2484-3There’s a problem I have with this movie that I think the filmmakers over at Jerry Bruckheimer’s company can never fix: Keeping this movie from being made. If I could turn back time and prevent this disaster, it would make my life a lot more complete. Folks, this is probably one of the worst films I have ever seen in years, a travesty of filmmaking that drags on for two hours like Chinese water torture and never eases up. The screenplay by Jason Richman and Michael Browning is ridiculous because we have a spy, who is good, he dies, and what? You mean he has a twin brother? How convenient.

Chris Rock tries his best to flex his comedic muscles but fails miserably as he tries to deliver these awful, awful one liners that are not only terrible, but you can see in his face that even he doesn’t like the jokes. Watching him give these awful wise-cracks is like watching a dying animal and you want to put him out of his misery. He serves one cringe inducing joke after another and never stops, making this movie seem all the more awful. He constantly fumbles and jokes his way through the movie without a laugh to spare, serving as the comic relief to a movie that might have been good had it not been served with such a poor actor.

Chris Rock’s character Jake is the quintessential African-American stereotyped character in this movie: he’s poor, uneducated, wears a lot of gold chains and is a con man. Not to mention, he shoves all these hip hop references down our throats expecting a chuckle, but all he gets is dead silence. This movie is also poor in plot with its cliché spy movie storyline that I’ve seen done millions of times in much better movies. Anthony Hopkins, the poor man, sleepwalks through this movie often looking tired and bored as he is forced to perform these drawn out tired monologues and terrible stunts while acting alongside Rock who can barely act.

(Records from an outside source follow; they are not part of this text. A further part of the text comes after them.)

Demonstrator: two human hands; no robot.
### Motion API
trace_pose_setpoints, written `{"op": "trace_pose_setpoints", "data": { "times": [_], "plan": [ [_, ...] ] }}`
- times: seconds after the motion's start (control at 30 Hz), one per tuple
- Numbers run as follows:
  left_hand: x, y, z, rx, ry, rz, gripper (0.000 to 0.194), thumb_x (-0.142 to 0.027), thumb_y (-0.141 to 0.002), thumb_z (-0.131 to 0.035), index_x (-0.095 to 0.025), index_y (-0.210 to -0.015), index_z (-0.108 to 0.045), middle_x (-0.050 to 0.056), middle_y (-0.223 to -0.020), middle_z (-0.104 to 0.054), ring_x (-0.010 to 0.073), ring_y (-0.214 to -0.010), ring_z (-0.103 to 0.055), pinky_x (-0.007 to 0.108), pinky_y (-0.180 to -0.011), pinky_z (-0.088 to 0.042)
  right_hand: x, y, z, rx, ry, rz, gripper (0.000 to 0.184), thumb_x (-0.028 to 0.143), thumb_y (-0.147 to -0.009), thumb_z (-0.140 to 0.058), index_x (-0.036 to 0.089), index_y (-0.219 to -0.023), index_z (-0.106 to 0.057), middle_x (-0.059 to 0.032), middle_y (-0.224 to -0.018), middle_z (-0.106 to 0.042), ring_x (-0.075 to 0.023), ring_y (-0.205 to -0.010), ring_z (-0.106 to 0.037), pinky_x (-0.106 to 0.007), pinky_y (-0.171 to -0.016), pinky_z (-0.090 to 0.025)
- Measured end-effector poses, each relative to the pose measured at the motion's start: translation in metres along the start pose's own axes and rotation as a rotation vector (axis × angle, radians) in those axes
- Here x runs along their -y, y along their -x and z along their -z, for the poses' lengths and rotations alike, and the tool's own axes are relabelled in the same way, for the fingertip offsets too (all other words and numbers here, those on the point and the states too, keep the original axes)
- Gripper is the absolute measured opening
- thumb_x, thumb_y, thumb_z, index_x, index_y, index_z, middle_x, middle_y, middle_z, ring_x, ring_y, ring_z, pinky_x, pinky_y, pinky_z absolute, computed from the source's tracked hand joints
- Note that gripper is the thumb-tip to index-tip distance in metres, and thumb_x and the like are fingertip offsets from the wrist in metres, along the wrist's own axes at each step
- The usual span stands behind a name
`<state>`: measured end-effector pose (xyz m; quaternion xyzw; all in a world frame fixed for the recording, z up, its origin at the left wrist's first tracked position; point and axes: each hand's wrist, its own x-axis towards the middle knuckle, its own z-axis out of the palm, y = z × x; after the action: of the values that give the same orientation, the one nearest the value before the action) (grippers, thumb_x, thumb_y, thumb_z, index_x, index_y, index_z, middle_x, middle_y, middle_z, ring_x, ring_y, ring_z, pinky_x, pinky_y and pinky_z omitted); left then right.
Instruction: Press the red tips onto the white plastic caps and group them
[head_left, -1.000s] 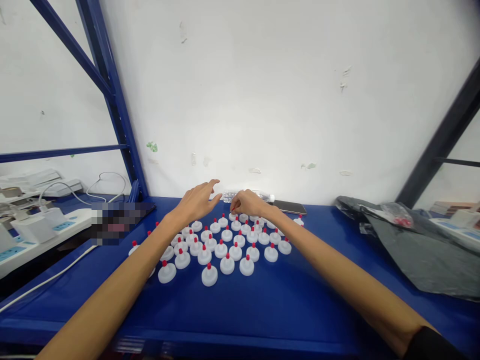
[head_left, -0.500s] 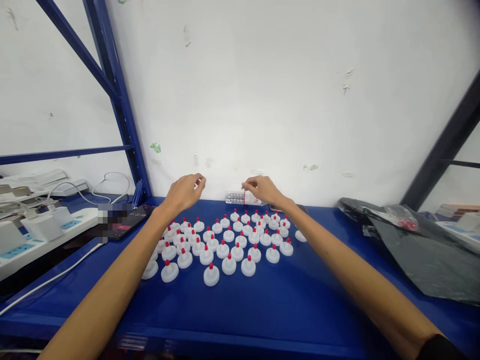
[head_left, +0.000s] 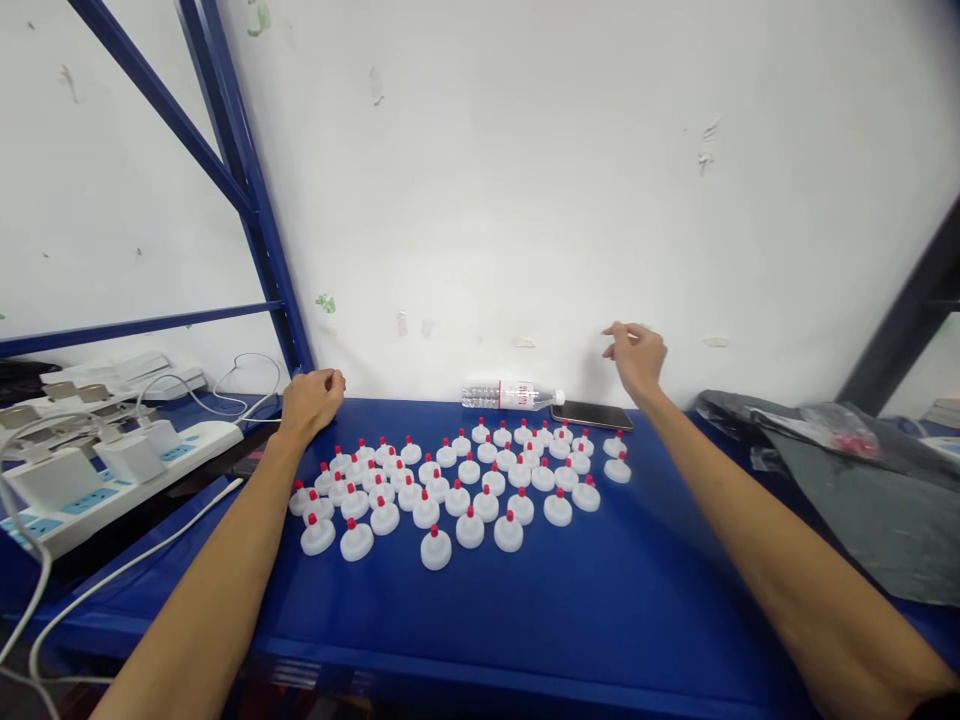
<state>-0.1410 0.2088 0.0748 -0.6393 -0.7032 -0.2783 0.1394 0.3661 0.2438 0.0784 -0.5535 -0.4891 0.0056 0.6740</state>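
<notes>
Many white round caps with red tips stand upright in loose rows on the blue table. My left hand is at the table's back left, past the caps, its fingers curled in; whatever lies inside them is hidden. Above the back right of the table I hold my right hand up against the wall, fingers slightly apart and nothing visible between them. Nearest below it are a dark phone lying flat and a clear plastic bottle on its side.
On the left lies a white power strip with chargers and a white cable. A blue metal upright rises behind it. Dark plastic bags cover the right side. A white wall closes off the back.
My hands have moved apart: the left went left and slightly down, the right went right, uncovering the bottle and phone. The view has shifted slightly. The caps keep their arrangement.
</notes>
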Motion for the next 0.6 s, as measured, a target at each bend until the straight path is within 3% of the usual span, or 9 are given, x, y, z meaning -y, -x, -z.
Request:
{"op": "trace_pose_setpoints", "data": {
  "times": [0.2, 0.43, 0.6],
  "plan": [
    [0.006, 0.005, -0.019, 0.119, -0.086, 0.044, 0.033, -0.041, -0.098, -0.061, -0.016, -0.118, -0.065, 0.008, -0.118, -0.067, 0.0219, -0.102, -0.066, 0.043, -0.089, -0.056, -0.042, -0.007, 0.023, -0.149, 0.093, -0.119, 0.030, 0.035, -0.089, -0.051, 0.018, -0.085, -0.076, 0.0005, -0.050, -0.059, -0.0175, -0.053, -0.057, -0.031, -0.069, -0.047],
    [0.002, 0.007, -0.039, 0.193, -0.164, 0.024, 0.033, -0.039, -0.097, -0.062, -0.017, -0.122, -0.063, 0.010, -0.122, -0.066, 0.0231, -0.106, -0.066, 0.045, -0.091, -0.056, -0.074, 0.005, 0.055, -0.363, 0.415, -0.119, 0.032, 0.034, -0.090, -0.049, 0.023, -0.062, -0.061, -0.0141, -0.064, -0.065, -0.0217, -0.056, -0.044, -0.040, -0.063, -0.031],
    [0.003, 0.006, -0.045, 0.203, -0.192, 0.040, 0.033, -0.039, -0.098, -0.061, -0.016, -0.120, -0.064, 0.010, -0.120, -0.066, 0.0232, -0.105, -0.066, 0.045, -0.090, -0.056, -0.087, 0.012, 0.068, -0.320, 0.659, -0.165, 0.040, 0.035, -0.092, -0.045, 0.019, -0.067, -0.070, -0.0179, -0.066, -0.066, -0.0248, -0.059, -0.052, -0.039, -0.062, -0.030]
  ]
}}
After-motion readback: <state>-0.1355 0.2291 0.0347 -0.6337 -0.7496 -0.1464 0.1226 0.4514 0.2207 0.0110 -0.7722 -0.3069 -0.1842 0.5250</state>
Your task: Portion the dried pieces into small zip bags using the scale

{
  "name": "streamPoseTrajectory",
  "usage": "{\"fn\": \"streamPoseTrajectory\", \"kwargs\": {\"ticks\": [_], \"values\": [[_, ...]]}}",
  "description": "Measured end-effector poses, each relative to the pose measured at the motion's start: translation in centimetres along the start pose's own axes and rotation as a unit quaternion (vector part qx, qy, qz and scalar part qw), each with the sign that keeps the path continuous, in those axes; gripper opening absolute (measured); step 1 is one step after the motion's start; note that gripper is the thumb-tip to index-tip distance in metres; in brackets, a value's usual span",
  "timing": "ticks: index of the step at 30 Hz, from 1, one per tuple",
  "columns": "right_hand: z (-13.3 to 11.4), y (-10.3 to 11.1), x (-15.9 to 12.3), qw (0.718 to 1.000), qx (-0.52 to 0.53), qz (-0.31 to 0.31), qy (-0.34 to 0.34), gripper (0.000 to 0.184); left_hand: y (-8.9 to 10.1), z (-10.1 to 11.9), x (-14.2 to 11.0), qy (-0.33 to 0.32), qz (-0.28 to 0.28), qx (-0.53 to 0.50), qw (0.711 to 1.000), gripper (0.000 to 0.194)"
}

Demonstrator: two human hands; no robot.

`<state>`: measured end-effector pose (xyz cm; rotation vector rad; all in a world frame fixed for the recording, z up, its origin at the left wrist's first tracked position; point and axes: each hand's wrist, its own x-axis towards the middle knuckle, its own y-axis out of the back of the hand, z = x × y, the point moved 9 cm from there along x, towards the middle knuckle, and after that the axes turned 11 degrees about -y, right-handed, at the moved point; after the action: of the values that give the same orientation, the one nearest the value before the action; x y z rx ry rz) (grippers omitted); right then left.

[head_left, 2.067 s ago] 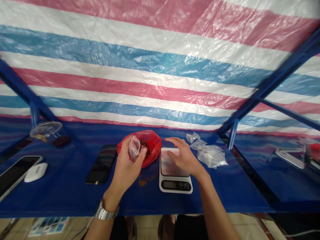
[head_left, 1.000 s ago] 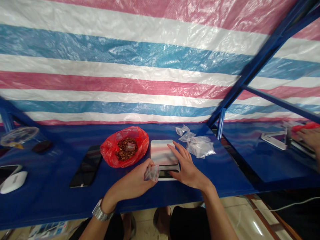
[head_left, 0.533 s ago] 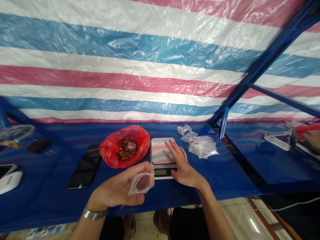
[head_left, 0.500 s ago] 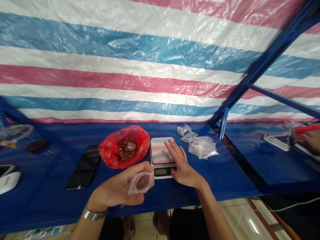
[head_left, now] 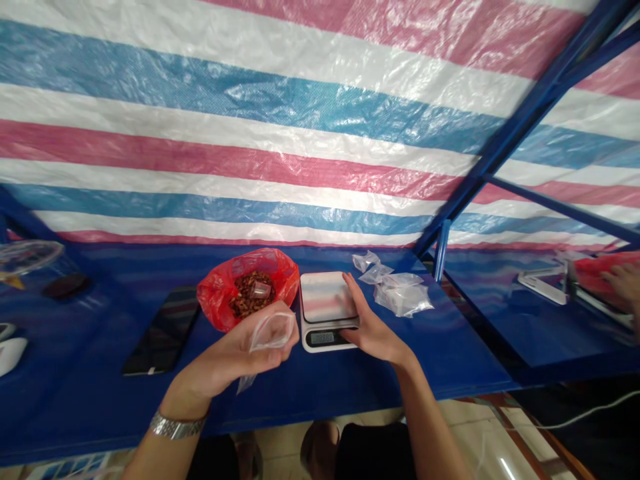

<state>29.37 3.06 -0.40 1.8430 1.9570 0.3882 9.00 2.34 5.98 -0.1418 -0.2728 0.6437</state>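
Observation:
My left hand (head_left: 235, 350) pinches a small clear zip-lock bag (head_left: 274, 331), its mouth spread apart between thumb and fingers. Behind that hand a red plastic bag (head_left: 213, 297) stands rolled open, holding brown nuts or seeds (head_left: 243, 303) with a small clear plastic cup (head_left: 261, 290) lying on top. Against the right side of a white digital kitchen scale (head_left: 327, 297) rests my right hand (head_left: 373, 330), fingers stretched. Its thumb lies on the button area beside the display (head_left: 324, 338), which is lit with several segment digits. Nothing sits on the weighing plate.
Several clear zip bags (head_left: 404, 293) lie right of the scale. A black phone (head_left: 163, 331) is on the left, with a clear plastic tub (head_left: 30, 260) beyond it. A blue frame post (head_left: 441, 250) stands at right; past it another person's hand (head_left: 625, 280) is by a red bag.
The scale's display has lit up with digits. My right fingers have drawn off the plate toward its right edge. My left hand has shifted slightly up and left with the zip bag.

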Motion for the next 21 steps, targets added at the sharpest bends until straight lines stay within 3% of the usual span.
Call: {"fn": "streamPoseTrajectory", "kwargs": {"ticks": [6,10,13,17,21], "values": [[-1.1,2.2,-1.5,0.988,-0.040,0.150,0.026,0.094,1.1,-0.9,2.0,-0.053,0.187,-0.104,0.975,0.035],[-0.2,2.2,-2.0,0.991,-0.064,0.116,-0.008,0.089,1.3,-2.2,3.6,-0.054,0.234,-0.093,0.966,0.035],[1.4,2.2,-2.1,0.992,-0.049,0.105,-0.054,0.088,2.0,-2.2,4.2,-0.090,0.273,0.053,0.956,0.029],[2.4,2.2,-2.1,0.985,-0.084,0.127,-0.079,0.084,1.6,-1.0,4.1,-0.123,0.299,0.364,0.873,0.019],[2.5,1.9,-2.3,0.985,-0.099,0.117,-0.079,0.087,1.3,-1.8,4.4,-0.098,0.292,0.473,0.825,0.021]]}}
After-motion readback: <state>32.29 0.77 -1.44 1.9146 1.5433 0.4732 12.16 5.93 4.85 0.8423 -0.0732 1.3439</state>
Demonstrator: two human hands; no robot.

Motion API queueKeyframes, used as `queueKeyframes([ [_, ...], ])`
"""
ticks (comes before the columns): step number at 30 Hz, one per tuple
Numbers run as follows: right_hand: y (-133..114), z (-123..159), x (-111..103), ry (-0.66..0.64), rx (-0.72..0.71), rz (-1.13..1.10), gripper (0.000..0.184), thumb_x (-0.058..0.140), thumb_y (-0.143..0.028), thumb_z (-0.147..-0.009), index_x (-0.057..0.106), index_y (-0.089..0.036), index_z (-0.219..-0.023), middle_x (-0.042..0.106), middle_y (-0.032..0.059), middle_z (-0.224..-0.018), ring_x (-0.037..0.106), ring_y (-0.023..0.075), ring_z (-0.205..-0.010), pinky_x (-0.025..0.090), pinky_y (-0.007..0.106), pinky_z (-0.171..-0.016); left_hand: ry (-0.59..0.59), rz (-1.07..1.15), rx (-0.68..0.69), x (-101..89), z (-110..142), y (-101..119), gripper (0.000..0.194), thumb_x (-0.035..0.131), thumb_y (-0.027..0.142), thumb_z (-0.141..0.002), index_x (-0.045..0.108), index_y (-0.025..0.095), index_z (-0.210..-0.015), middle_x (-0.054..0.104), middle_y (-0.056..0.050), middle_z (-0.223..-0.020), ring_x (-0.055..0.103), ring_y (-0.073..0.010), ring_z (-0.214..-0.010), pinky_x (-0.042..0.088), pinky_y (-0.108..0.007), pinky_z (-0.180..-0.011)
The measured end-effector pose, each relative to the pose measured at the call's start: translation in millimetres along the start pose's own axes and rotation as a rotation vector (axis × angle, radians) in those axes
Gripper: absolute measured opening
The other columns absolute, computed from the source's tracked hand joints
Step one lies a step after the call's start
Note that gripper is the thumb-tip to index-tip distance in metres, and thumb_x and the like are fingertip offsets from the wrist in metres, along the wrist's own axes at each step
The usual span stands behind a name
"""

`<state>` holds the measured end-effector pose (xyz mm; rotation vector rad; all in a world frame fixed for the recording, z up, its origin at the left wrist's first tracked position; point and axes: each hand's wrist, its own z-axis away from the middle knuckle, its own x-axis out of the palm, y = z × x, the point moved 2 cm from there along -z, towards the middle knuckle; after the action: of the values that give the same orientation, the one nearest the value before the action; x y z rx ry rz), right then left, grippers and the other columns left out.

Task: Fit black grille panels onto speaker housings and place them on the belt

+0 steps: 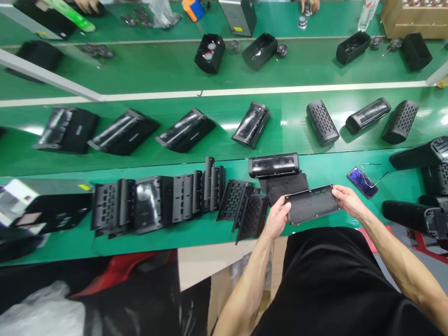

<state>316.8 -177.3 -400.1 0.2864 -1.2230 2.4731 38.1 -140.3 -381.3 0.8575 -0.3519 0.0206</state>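
Between my two hands I hold a flat black rectangular panel (pixel 312 205) with small clips or holes along its rim. My left hand (pixel 277 217) pinches the panel's left end, thumb on top. At the upper right corner my right hand (pixel 347 200) grips it the same way. Just beyond lies a dark cloth-like sheet (pixel 280 185), partly covered by the panel. A black speaker housing (pixel 274 165) with a glossy mesh front rests behind that sheet. Left of my left hand, perforated black grille panels (pixel 252 215) lean in a loose pile.
More black covers (pixel 182 196) stand in a row on the green table (pixel 196 233). Several speaker housings (pixel 252 124) lie on the green belt behind. Glasses and a phone (pixel 363 181) lie to the right, near stacked housings (pixel 408 217). A co-worker's hand (pixel 311 5) shows across the line.
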Motion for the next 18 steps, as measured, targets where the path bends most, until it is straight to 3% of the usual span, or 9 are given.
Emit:
queueKeyframes([
  [2, -5, -3, -3, -0.013, -0.001, -0.025, 0.056, 0.096, -0.065, -0.065, 0.072, -0.02, -0.087, 0.07, 0.0006, -0.075, 0.061, 0.0151, -0.065, 0.051, 0.027, -0.064, -0.062, 0.099, -0.037, -2.3, -1, 6, 0.061, 0.091, 0.05, -0.078, 0.071, 0.017, -0.126, 0.08, -0.009, -0.097, 0.077, -0.0285, -0.084, 0.066, -0.041, -0.072],
  [4, -12, -7, -3, -0.037, 0.014, -0.051, 0.056, 0.098, -0.064, -0.064, 0.073, -0.02, -0.087, 0.071, 0.0002, -0.075, 0.06, 0.0139, -0.063, 0.05, 0.026, -0.062, -0.172, 0.228, -0.129, -2.3, -7, 13, 0.053, 0.085, 0.058, -0.085, 0.073, 0.016, -0.116, 0.08, -0.009, -0.093, 0.077, -0.0268, -0.082, 0.064, -0.039, -0.076],
  [7, -22, -13, 1, -0.126, 0.06, -0.008, 0.056, 0.099, -0.063, -0.063, 0.076, -0.019, -0.09, 0.073, 0.0001, -0.076, 0.062, 0.0134, -0.062, 0.05, 0.025, -0.062, -0.398, 0.362, -0.337, 8.7, -25, 19, 0.065, 0.066, 0.072, -0.096, 0.076, 0.011, -0.114, 0.082, -0.015, -0.102, 0.078, -0.0281, -0.092, 0.061, -0.037, -0.085],
  [11, -38, -33, -2, -0.221, 0.097, 0.152, 0.057, 0.094, -0.065, -0.07, 0.079, -0.017, -0.097, 0.076, 0.0035, -0.082, 0.066, 0.0154, -0.068, 0.052, 0.026, -0.063, -0.585, 0.374, -0.604, 32.2, -48, 15, 0.058, 0.06, 0.059, -0.104, 0.074, 0.008, -0.127, 0.082, -0.02, -0.115, 0.08, -0.0323, -0.102, 0.058, -0.042, -0.097],
  [13, -57, -54, -22, -0.043, 0.011, 0.204, 0.057, 0.094, -0.063, -0.071, 0.079, -0.018, -0.103, 0.076, 0.0051, -0.088, 0.068, 0.0168, -0.071, 0.055, 0.027, -0.061, -0.587, 0.391, -0.679, 37.8, -53, 11, 0.052, 0.06, 0.052, -0.106, 0.075, 0.006, -0.125, 0.083, -0.02, -0.113, 0.081, -0.0338, -0.101, 0.058, -0.045, -0.098],
  [16, -107, -96, -77, 0.538, -0.235, 0.149, 0.067, 0.087, -0.066, -0.075, 0.073, -0.017, -0.119, 0.073, 0.0115, -0.112, 0.072, 0.0199, -0.086, 0.062, 0.032, -0.069, -0.599, 0.475, -0.652, 37.8, -55, 15, 0.059, 0.057, 0.054, -0.106, 0.075, 0.001, -0.125, 0.082, -0.024, -0.112, 0.081, -0.0379, -0.102, 0.061, -0.048, -0.093],
  [18, -143, -128, -111, 0.708, -0.298, 0.125, 0.076, 0.072, -0.072, -0.087, 0.064, -0.013, -0.136, 0.064, 0.0199, -0.134, 0.071, 0.0237, -0.106, 0.063, 0.039, -0.08, -0.631, 0.541, -0.575, 35.9, -54, 24, 0.067, 0.053, 0.06, -0.105, 0.073, 0.0, -0.129, 0.081, -0.027, -0.115, 0.08, -0.0407, -0.103, 0.063, -0.05, -0.088],
])
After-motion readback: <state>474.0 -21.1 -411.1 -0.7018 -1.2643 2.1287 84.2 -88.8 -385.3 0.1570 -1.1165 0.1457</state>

The movie also has these caricature villains who serve no purpose other than to scowl, look dirty, and talk about us “Filthy Americans” every second in the movie. We get it, you’re mean and intimidating, can we move on, now? Joel Schumacher, a pretentious and overblown filmmaker tries his best to make up for the terrible script through these dramatic camera and action shots that just look gloomy and pathetic. He couldn’t possibly make up for this embarrassment, no one could. Two hours of my life I will never be able to get back, this is an awful spy movie with a terrible script, a terrible plot, and an awful leading man who should stick to comedy. Schumacher, I’d flip you the bird if you could see me.